- **Exercise instructions**
Up to and including the line that contains "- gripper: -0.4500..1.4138", repeat each line of the data exactly, starting from the first.

Start of Block

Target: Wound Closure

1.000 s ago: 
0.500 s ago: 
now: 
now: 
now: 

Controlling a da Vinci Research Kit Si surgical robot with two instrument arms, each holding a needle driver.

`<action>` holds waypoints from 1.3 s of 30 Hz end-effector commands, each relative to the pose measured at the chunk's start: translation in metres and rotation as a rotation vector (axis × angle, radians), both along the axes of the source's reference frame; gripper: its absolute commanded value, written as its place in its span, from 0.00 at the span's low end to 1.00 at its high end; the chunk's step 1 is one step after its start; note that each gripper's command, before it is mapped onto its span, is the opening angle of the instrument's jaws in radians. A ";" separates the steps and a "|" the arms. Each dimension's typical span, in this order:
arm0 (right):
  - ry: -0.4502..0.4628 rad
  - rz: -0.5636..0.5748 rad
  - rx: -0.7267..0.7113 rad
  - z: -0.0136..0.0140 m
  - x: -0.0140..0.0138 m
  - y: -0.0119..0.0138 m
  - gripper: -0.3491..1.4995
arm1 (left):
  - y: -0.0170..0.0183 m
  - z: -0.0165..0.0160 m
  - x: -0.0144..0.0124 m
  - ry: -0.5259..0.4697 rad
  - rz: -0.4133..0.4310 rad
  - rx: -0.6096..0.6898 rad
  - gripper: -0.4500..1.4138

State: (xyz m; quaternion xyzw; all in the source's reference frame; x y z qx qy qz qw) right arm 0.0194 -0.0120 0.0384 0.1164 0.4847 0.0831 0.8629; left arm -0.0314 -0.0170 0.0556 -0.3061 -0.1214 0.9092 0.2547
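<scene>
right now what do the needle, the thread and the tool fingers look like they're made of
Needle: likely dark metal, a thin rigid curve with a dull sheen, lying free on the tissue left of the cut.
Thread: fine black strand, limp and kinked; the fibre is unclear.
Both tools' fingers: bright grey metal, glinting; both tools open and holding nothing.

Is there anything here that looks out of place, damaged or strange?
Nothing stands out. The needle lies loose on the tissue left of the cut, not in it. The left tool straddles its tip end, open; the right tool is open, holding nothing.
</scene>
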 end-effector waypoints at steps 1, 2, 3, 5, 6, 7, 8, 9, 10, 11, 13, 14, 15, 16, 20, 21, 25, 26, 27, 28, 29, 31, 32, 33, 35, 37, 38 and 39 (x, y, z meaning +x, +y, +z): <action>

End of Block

- **Answer section**
Target: Wound Closure

1.000 s ago: 
0.500 s ago: 
now: 
now: 
now: 

Controlling a da Vinci Research Kit Si surgical robot with two instrument arms, each holding a needle driver.

`<action>` holds waypoints from 1.3 s of 30 Hz end-effector commands, each relative to the pose measured at the chunk's start: translation in metres and rotation as a rotation vector (axis × angle, radians), both along the axes of the source's reference frame; gripper: its absolute commanded value, written as its place in its span, from 0.00 at the span's low end to 1.00 at its high end; the chunk's step 1 is one step after its start; note that each gripper's command, before it is mapped onto its span, is the opening angle of the instrument's jaws in radians. A ";" separates the steps and a "|" the arms. Each dimension's typical span, in this order:
arm0 (right):
  - ry: -0.4502..0.4628 rad
  - rz: -0.5636..0.5748 rad
  - rx: -0.7267..0.7113 rad
  - z: -0.0136..0.0140 m
  - x: -0.0140..0.0138 m
  - y: -0.0119..0.0138 m
  - gripper: -0.3491..1.4995
arm1 (left):
  - y: -0.0170..0.0183 m
  - z: -0.0165..0.0160 m
  - x: -0.0144..0.0124 m
  - ry: -0.5259..0.4697 rad
  - rz: -0.4133..0.4310 rad
  - rx: -0.6096..0.6898 rad
  - gripper: -0.4500..1.4138

There is no more to this exercise.